Vendida y adquirida en 2017, los también ex-alumnos del Combinador Y retiraron la plataforma ya en junio de ese año. Esto fue, por supuesto, una adquisición, ya que el negocio nunca vio ninguna rentabilidad, pero trajo personal con talento al arsenal de la Airbnb. La compañía de viajes hizo de Beshara su director de producto para su integración y Beshara se ha convertido en un ángel inversor en el área de la bahía de San Francisco desde entonces, mientras que Hussein ha pasado a ser el fundador de RedDoor, una nueva empresa que se ocupa de la tecnología en el sector hipotecario. 

Internamente, la falta de voluntad de escalar, la falta de intención de dedicar recursos al crecimiento, generando ciclos más largos y tratos más grandes fue complementada por ser el camino hacia otra fiesta en otro campus universitario; a veces incluso la fiesta de kickball de la esposa del CEO, planeada para el fundador. La compañía no tenía como objetivo generar un negocio pegajoso.

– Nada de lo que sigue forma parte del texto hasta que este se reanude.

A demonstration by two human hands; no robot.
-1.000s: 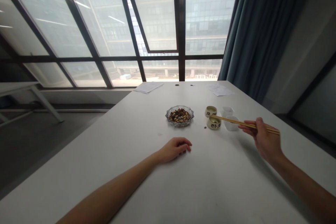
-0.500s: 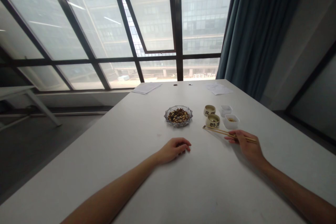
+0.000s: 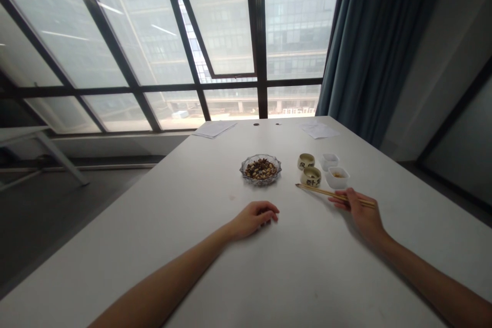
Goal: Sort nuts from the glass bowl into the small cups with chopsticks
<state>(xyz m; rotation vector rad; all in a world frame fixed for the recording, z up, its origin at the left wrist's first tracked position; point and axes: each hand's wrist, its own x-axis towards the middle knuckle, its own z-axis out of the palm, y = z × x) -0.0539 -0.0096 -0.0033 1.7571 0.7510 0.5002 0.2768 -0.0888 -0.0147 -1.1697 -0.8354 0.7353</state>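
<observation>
My right hand (image 3: 359, 211) grips a pair of wooden chopsticks (image 3: 323, 191), held low over the white table (image 3: 300, 277) with their tips just in front of the nearer of two small round cups (image 3: 310, 176). My left hand (image 3: 254, 218) rests on the table with fingers curled loosely under, holding nothing I can see. A glass bowl of mixed nuts or beans (image 3: 261, 169) stands beyond my left hand. Two small white square dishes (image 3: 337, 177) sit right of the cups; the nearer one holds a few pieces.
Sheets of paper (image 3: 215, 128) and more paper (image 3: 319, 130) lie at the table's far edge by the window. A dark curtain (image 3: 369, 51) hangs at the right. Another table's leg (image 3: 57, 156) shows at the left.
My right hand came down and toward me with the chopsticks, from above the cups to just over the table in front of them. The left hand stayed put.
</observation>
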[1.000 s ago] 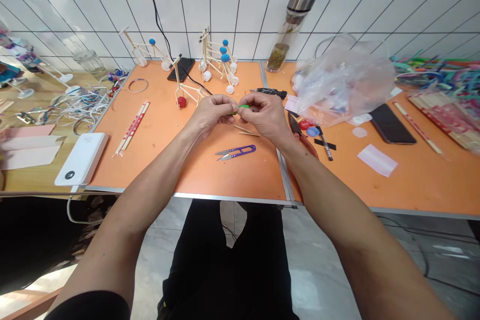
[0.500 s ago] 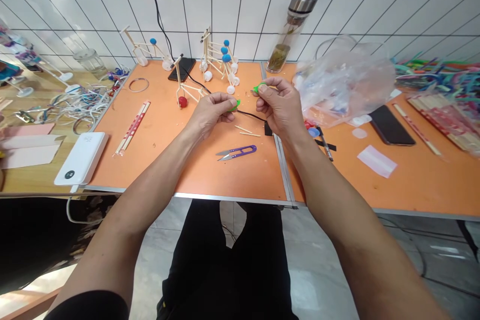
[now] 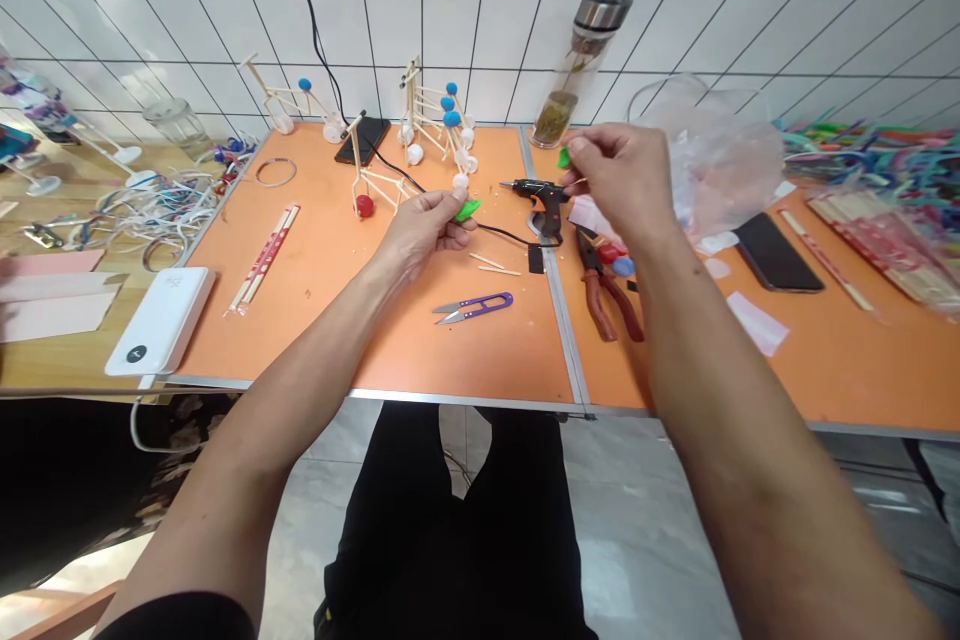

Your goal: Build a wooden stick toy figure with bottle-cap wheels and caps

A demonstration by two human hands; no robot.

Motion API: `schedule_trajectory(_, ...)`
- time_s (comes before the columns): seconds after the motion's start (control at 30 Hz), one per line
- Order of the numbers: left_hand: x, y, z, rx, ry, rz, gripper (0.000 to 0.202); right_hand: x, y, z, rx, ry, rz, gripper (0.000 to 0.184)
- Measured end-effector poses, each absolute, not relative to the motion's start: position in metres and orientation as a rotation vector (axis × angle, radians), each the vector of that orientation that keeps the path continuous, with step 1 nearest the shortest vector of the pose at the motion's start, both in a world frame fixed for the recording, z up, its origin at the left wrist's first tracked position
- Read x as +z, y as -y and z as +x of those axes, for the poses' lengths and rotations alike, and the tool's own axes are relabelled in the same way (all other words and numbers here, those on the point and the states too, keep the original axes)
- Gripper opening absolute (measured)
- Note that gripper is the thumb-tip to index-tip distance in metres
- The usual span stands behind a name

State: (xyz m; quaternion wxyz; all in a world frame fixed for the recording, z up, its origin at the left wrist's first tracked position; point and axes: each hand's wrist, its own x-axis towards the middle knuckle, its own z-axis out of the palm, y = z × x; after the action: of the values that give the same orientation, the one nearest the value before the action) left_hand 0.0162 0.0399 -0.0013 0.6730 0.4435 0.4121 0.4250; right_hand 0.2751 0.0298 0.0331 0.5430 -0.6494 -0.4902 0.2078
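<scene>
Between the thumb and fingers of my left hand is a small bright green piece, thin and leaf-like; its material is unclear. My right hand pinches another small green piece, mostly covered by the fingers. Below and left of that hand lies a black glue gun on the orange table. Purple thread snips rest in front of my left hand, with thin stick pieces just behind them. Red-handled pliers lie left of my right forearm.
Stick frames with blue balls and a red ball stand at the back. A glass bottle stands near the wall. At right are a clear plastic bag and a phone; at left, a white power bank.
My right hand has moved right, away from the left, carrying its green piece. The glue gun and pliers have come into view from behind it. My left hand stays nearly still.
</scene>
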Motion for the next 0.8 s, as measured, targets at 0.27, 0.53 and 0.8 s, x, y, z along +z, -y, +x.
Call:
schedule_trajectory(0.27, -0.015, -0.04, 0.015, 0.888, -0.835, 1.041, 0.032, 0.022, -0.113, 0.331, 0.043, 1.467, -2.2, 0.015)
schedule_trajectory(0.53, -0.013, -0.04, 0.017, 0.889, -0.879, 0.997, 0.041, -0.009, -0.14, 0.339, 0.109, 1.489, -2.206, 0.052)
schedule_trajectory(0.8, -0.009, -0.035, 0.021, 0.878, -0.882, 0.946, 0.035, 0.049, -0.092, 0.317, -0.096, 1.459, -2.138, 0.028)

Con Venmo que se ajusta de manera similar, así como KickStarter, GoFundMe e IndieGogo que han estado disponibles para resolver lo mismo que Tilt, las estacas comenzaron naturalmente a apuntar en una dirección de caída.

Es precisamente la mentalidad de chico de fraternidad lo que llevó a Tilt a un tipo de hogar de fraternidad, espacio de oficina y cultura de empresa. Divertido, pero no tan rentable. No me malinterpretes, Beshara definitivamente se presentó como un tipo atractivo, incluso magnético, al que mucha gente se sentía atraída. Eso es genial desde una perspectiva de negocios, si realmente te importa hacer negocios.

Los cuentos documentados dicen que las sesiones de "pregúntame lo que sea" que los fundadores celebraron no fueron tan transparentes sobre la rentabilidad, en realidad. Otra clara señal sobre un barco que pronto se sumergirá en el agua, potencialmente. La transparencia en las cifras es sólo un sentido común para cualquier empresa que genera ingresos, algo que Beshara descartó casualmente junto con su aparente encanto para hacer que la gente se sintiera atraída por él de diferentes maneras.

En cambio, traer a gerentes con una mentalidad más operacional y con una experiencia más amplia fue algo que el empresario descartó detrás de su imagen de fundador divertido. Todos conocemos el tipo; las nuevas ideas siguen llegando y los viejos problemas reportados siguen almacenándose. ¿Alarma por la forma en que estás llevando los negocios? Cámbialo; cambia eso ahora. 

Vestido como un astronauta o un tipo de FedEx para los lanzamientos con un salario de 200.000 dólares al año, Beshara se centraba más en la cultura de la empresa y en una imagen divertida en medio de la juventud inexperta de los empleados que en cualquier otra cosa, dejando al personal en reuniones por sí mismo para jugar al fútbol con sus amigos. No todo el mundo era novato en Tilt; pero, por supuesto, la mayoría del personal experimentado y respetuoso de sí mismo abandonó el barco antes de su fin, lo que se produjo por una falta de comprensión por parte de los fundadores para hacerse cargo del negocio antes de que terminara la fiesta.